**WORK INSTRUCTIONS**
Here is a listing. Reproduce it exactly.

━━━━━━━━━━━━━━━━

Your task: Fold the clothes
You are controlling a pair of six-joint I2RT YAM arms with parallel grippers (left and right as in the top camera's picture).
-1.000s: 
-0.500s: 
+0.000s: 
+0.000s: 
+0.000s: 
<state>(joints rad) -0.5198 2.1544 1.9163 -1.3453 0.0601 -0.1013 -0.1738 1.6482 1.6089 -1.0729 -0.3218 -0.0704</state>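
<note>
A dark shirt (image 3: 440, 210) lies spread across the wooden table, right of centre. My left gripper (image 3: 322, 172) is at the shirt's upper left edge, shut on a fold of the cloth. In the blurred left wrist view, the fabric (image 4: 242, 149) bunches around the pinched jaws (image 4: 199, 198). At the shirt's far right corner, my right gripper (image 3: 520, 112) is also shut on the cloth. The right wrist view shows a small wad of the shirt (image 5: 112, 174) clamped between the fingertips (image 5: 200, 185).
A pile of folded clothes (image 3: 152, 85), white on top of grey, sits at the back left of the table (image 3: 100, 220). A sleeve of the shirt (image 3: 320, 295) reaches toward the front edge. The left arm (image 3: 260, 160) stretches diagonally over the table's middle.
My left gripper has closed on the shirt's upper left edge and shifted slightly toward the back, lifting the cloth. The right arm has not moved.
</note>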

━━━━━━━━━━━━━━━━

**RESPONSE AREA**
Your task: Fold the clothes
You are controlling a pair of six-joint I2RT YAM arms with parallel grippers (left and right as in the top camera's picture).
-1.000s: 
-0.500s: 
+0.000s: 
+0.000s: 
+0.000s: 
<state>(joints rad) -0.5198 2.1544 1.9163 -1.3453 0.0601 -0.1013 -0.1738 1.6482 1.6089 -1.0729 -0.3218 -0.0704</state>
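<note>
A dark shirt (image 3: 440, 210) lies spread across the wooden table, right of centre. My left gripper (image 3: 322, 172) is at the shirt's upper left edge, shut on a fold of the cloth. In the blurred left wrist view, the fabric (image 4: 242, 149) bunches around the pinched jaws (image 4: 199, 198). At the shirt's far right corner, my right gripper (image 3: 520, 112) is also shut on the cloth. The right wrist view shows a small wad of the shirt (image 5: 112, 174) clamped between the fingertips (image 5: 200, 185).
A pile of folded clothes (image 3: 152, 85), white on top of grey, sits at the back left of the table (image 3: 100, 220). A sleeve of the shirt (image 3: 320, 295) reaches toward the front edge. The left arm (image 3: 260, 160) stretches diagonally over the table's middle.
My left gripper has closed on the shirt's upper left edge and shifted slightly toward the back, lifting the cloth. The right arm has not moved.
</note>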

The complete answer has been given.